━━ Dataset excerpt ━━
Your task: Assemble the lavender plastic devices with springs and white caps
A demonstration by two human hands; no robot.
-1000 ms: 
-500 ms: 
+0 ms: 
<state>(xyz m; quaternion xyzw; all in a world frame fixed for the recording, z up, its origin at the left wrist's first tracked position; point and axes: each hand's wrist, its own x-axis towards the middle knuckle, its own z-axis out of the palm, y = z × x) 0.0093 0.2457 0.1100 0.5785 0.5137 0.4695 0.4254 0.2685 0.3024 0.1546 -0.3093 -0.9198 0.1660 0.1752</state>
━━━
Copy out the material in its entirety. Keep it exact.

* _Exercise answer_
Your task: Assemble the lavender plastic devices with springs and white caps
A demonstration by two human hands; no robot.
-1000 ms: 
-500 ms: 
+0 ms: 
<state>(xyz m; quaternion xyzw; all in a world frame fixed for the recording, z up, its origin at the left wrist's first tracked position; point and axes: each hand's wrist, its own x-axis towards the middle knuckle, its own z-axis out of the palm, y = z × x) 0.0093 0.2457 0.1100 0.5785 0.5137 0.4695 0.4254 0.2685 0.3024 0.1546 -0.3093 -0.9198 0.1660 0.1752</state>

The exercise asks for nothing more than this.